* TASK BRIEF
Return the run of lines below that opens with the line containing "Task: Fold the" and closes with the line containing "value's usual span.", keeping each one exact.

* Items listed in a dataset
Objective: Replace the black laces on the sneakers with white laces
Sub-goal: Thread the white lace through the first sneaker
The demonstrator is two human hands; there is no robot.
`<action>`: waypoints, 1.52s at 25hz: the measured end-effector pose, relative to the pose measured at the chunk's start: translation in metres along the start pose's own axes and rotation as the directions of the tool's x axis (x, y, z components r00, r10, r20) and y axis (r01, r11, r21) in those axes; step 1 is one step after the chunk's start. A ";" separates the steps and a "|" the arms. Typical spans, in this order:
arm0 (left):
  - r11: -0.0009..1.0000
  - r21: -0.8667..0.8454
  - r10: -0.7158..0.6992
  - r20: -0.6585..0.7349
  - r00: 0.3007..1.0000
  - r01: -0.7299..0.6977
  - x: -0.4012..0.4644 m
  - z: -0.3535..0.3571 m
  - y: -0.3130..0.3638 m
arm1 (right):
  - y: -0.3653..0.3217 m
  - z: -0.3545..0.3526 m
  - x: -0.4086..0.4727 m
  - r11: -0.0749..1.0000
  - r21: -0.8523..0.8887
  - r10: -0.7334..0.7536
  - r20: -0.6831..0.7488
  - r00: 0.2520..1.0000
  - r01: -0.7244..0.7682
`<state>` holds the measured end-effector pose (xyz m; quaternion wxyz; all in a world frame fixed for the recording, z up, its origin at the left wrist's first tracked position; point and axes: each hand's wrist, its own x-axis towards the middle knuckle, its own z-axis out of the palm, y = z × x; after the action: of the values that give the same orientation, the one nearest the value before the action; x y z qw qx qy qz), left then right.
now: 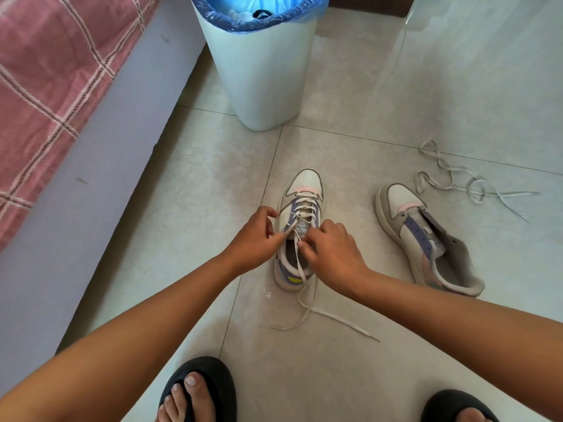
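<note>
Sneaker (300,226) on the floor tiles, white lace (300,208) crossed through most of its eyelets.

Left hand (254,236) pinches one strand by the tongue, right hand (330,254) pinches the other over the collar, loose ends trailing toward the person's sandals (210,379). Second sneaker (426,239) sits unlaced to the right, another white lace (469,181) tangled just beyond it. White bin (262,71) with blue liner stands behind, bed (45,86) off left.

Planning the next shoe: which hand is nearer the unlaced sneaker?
Right. The right hand works at the laced sneaker, beside the unlaced sneaker; the left hand is on the far side.
</note>
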<state>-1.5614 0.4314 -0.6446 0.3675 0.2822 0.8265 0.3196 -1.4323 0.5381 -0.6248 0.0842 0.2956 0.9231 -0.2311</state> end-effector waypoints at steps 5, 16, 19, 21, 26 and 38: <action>0.930 0.361 -0.108 0.078 0.991 0.072 -0.009 0.023 -0.005 | 0.003 -0.015 -0.013 0.938 -0.085 -0.344 -0.101 0.933 0.337; 0.744 0.594 0.508 -0.206 0.837 -0.305 -0.019 0.020 0.007 | -0.008 -0.017 -0.044 0.847 0.483 -0.347 0.187 0.919 0.222; 0.586 0.661 0.709 -0.137 0.692 -0.469 -0.022 0.009 0.001 | -0.001 -0.012 -0.027 0.896 0.443 -0.053 0.057 0.997 0.023; 0.581 0.631 0.691 -0.048 0.721 -0.515 -0.027 0.008 -0.003 | 0.004 -0.008 -0.015 0.955 0.292 0.047 0.058 0.997 -0.062; 0.779 0.514 0.447 -0.054 0.893 -0.359 -0.038 0.012 -0.003 | -0.006 -0.003 -0.002 0.917 0.367 0.074 0.233 0.970 -0.158; 0.788 0.590 0.241 -0.035 0.970 -0.175 -0.032 0.020 0.007 | 0.080 -0.060 -0.001 0.853 -0.425 -0.466 -0.362 0.808 0.302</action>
<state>-1.5259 0.4199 -0.6370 0.1804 0.4526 0.8670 0.1046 -1.3860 0.6238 -0.6018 -0.1312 0.1253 0.9834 -0.0015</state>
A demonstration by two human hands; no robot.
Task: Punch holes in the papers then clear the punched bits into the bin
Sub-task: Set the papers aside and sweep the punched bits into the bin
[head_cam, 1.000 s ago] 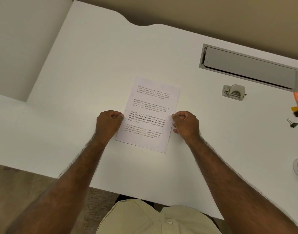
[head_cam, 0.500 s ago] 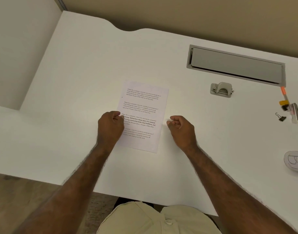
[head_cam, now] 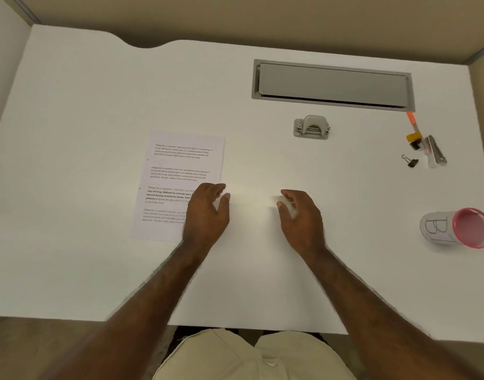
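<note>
Printed white papers [head_cam: 177,171] lie flat on the white desk [head_cam: 84,111], left of centre, with small marks along their left edge. My left hand [head_cam: 206,212] hovers over the papers' lower right corner, fingers loosely apart, holding nothing. My right hand [head_cam: 301,215] is over bare desk to the right of the papers, fingers curled but apart, holding nothing. A grey metal hole punch [head_cam: 312,127] stands farther back and right of both hands. A small white bin [head_cam: 457,227] with a pink rim, marked "B", lies on its side at the right edge.
A grey cable hatch [head_cam: 332,85] is set into the desk behind the punch. At the far right lie an orange marker [head_cam: 412,122], a stapler [head_cam: 435,152] and a black binder clip [head_cam: 410,161]. Beige partition walls surround the desk.
Both hands have let go of the papers' sides and opened. The left hand shifted to the papers' right side; the right hand moved off right. The view swung right, showing the bin.
</note>
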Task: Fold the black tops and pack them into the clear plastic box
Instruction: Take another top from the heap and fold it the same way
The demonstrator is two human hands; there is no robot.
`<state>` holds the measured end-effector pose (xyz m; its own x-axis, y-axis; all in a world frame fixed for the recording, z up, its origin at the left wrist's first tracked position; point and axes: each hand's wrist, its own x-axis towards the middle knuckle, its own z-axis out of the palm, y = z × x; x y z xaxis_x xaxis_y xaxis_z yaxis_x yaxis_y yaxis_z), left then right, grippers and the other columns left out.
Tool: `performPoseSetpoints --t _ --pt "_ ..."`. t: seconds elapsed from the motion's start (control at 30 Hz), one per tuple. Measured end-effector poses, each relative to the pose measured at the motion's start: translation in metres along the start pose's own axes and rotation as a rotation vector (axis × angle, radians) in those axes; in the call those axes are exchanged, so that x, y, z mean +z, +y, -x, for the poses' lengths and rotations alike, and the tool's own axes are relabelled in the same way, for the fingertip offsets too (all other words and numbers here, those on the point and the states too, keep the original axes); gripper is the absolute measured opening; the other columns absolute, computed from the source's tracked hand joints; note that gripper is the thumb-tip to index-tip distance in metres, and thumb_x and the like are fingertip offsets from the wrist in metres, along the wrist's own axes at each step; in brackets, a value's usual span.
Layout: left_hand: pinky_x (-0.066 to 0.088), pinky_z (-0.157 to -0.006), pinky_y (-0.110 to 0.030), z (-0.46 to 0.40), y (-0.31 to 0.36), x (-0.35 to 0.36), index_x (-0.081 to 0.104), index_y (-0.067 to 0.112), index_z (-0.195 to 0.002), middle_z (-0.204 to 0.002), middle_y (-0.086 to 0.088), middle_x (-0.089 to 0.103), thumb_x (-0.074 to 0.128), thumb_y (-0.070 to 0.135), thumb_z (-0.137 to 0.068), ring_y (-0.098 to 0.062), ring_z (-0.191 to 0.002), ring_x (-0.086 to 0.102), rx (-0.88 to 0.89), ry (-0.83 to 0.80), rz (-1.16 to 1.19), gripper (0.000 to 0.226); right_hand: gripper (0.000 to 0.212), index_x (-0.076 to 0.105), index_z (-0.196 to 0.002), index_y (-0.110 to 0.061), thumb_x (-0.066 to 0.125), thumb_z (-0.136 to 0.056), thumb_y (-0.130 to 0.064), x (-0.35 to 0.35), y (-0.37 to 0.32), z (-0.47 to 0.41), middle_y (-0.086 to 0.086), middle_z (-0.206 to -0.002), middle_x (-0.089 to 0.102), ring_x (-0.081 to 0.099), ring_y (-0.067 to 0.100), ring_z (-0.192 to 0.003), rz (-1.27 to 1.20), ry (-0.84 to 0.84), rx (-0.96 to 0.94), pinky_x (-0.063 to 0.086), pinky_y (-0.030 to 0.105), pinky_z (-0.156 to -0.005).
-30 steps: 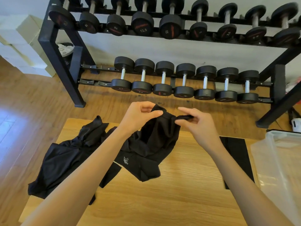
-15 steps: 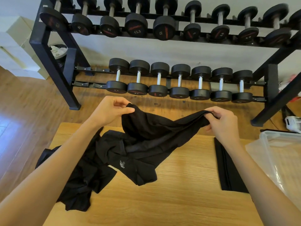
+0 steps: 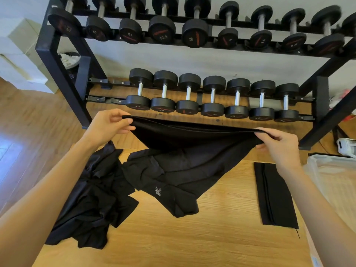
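Observation:
A black top (image 3: pixel 183 160) with a small white logo hangs stretched above the wooden table (image 3: pixel 173 241). My left hand (image 3: pixel 109 126) pinches one end of its hem and my right hand (image 3: pixel 277 143) pinches the other end, holding the edge taut. Its lower part drapes onto the table. A second crumpled black top (image 3: pixel 90 205) lies at the table's left. A folded black piece (image 3: pixel 273 193) lies flat at the right, beside the clear plastic box (image 3: pixel 327 170) at the table's right edge.
A black dumbbell rack (image 3: pixel 192 93) with two rows of dumbbells stands just beyond the table's far edge. White cartons (image 3: pixel 17 54) are stacked at the far left on the wooden floor. A white device (image 3: pixel 344 145) sits on the floor at right.
My hands have moved apart, spreading the top's hem from a bunched clump into a wide taut edge. The view has shifted closer to the table.

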<state>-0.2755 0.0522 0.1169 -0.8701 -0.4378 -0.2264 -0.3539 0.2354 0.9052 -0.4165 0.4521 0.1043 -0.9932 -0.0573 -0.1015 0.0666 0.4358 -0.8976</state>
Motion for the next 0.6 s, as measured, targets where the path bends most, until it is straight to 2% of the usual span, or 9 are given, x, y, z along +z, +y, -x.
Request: performPoseSetpoints --t 0.07,0.2,0.37,0.5,0.6 --pt "0.055 -0.069 -0.012 0.003 -0.001 -0.002 0.068 0.006 -0.109 -0.096 -0.006 0.073 0.063 0.007 -0.092 -0.005 -0.078 0.073 -0.003 0.001 0.0 0.018 0.019 0.07 -0.107 -0.024 0.066 -0.091 -0.015 -0.004 -0.004 0.002 -0.009 -0.094 0.07 0.066 0.007 -0.07 -0.05 -0.066 0.063 0.05 0.012 -0.062" --pt "0.055 -0.069 -0.012 0.007 -0.002 -0.01 0.071 0.009 -0.108 -0.095 -0.002 0.074 0.067 0.012 -0.089 -0.005 -0.078 0.072 -0.008 -0.013 -0.027 0.02 0.019 0.071 -0.105 -0.018 0.07 -0.087 -0.021 -0.012 -0.006 0.002 -0.001 -0.095 0.07 0.062 0.012 -0.083 -0.142 -0.137 0.182 0.05 0.024 -0.075" --pt "0.057 -0.071 -0.015 0.01 0.001 -0.014 0.068 0.012 -0.113 -0.102 -0.006 0.069 0.061 0.021 -0.094 -0.007 -0.076 0.07 -0.1 -0.085 0.036 0.023 0.026 0.07 -0.104 -0.023 0.07 -0.081 -0.033 -0.016 -0.008 0.003 0.001 -0.102 0.067 0.06 0.016 -0.095 -0.159 -0.182 0.227 0.049 0.031 -0.085" --pt "0.058 -0.07 -0.017 0.012 0.001 -0.018 0.068 0.017 -0.11 -0.093 -0.008 0.065 0.06 0.022 -0.092 -0.011 -0.076 0.066 -0.191 -0.117 0.15 0.02 0.02 0.07 -0.106 -0.02 0.062 -0.091 -0.03 -0.019 -0.01 0.005 -0.002 -0.095 0.066 0.057 0.016 -0.097 -0.134 -0.282 0.226 0.045 0.027 -0.08" --pt "0.058 -0.071 -0.018 0.013 0.0 -0.023 0.075 0.022 -0.101 -0.093 -0.005 0.072 0.07 0.031 -0.077 -0.014 -0.082 0.071 -0.185 -0.148 0.119 0.026 0.018 0.07 -0.1 -0.02 0.057 -0.094 -0.03 -0.02 -0.011 0.007 -0.001 -0.09 0.067 0.059 0.015 -0.095 -0.114 -0.347 0.213 0.046 0.028 -0.082"
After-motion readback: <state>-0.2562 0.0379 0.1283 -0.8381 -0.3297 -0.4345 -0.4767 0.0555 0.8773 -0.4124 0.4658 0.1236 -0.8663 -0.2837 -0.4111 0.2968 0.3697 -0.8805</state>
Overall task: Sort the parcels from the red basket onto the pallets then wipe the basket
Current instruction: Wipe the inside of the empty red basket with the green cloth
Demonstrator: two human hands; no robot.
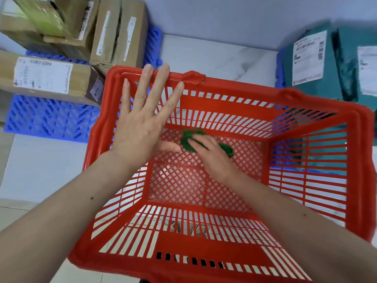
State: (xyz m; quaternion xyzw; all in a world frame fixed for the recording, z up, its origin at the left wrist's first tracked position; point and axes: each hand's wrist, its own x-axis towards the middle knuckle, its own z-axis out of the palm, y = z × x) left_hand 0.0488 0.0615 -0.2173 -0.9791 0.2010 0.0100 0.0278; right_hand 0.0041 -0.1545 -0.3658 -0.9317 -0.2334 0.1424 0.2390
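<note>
Basket (224, 84), red and holding no parcels, sits on the floor between two blue pallets, so the sorting looks done and wiping is the step in hand. At the left, the left pallet (47, 119) carries about five brown cardboard boxes (47, 76). The left hand (140, 119) hovers over the basket's left rim, fingers spread flat and holding nothing; I'd rest it on the rim to steady the basket. The right hand (206, 152) presses one green cloth (190, 139) onto the mesh floor; overlapping strokes into the corners, then up the slatted walls, should cover it. At the right, the right pallet (278, 66) holds at least two teal bags (306, 58).
</note>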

* TASK RESPONSE
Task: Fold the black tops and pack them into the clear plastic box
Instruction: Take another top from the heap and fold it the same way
The demonstrator is two human hands; there is no robot.
`<state>` holds the measured end-effector pose (xyz m; its own x-axis, y-axis; all in a world frame fixed for the recording, z up, its origin at the left wrist's first tracked position; point and axes: each hand's wrist, its own x-axis towards the middle knuckle, its own z-axis out of the palm, y = z × x; x y z xaxis_x xaxis_y xaxis_z yaxis_x yaxis_y yaxis_z), left then right, grippers and the other columns left out.
Tool: `performPoseSetpoints --t _ --pt "_ ..."`. t: seconds elapsed from the motion's start (control at 30 Hz), one per tuple. Measured end-effector poses, each relative to the pose measured at the motion's start: translation in metres along the start pose's own axes and rotation as a rotation vector (axis × angle, radians) in those axes; in the call those axes are exchanged, so that x, y, z mean +z, +y, -x, for the poses' lengths and rotations alike, and the tool's own axes are relabelled in the same way, for the fingertip offsets too (all other words and numbers here, those on the point and the states too, keep the original axes); gripper is the absolute measured opening; the other columns absolute, computed from the source's tracked hand joints; note that gripper is the thumb-tip to index-tip distance in metres, and thumb_x and the like are fingertip offsets from the wrist in metres, along the wrist's own axes at each step; in brackets, a value's usual span.

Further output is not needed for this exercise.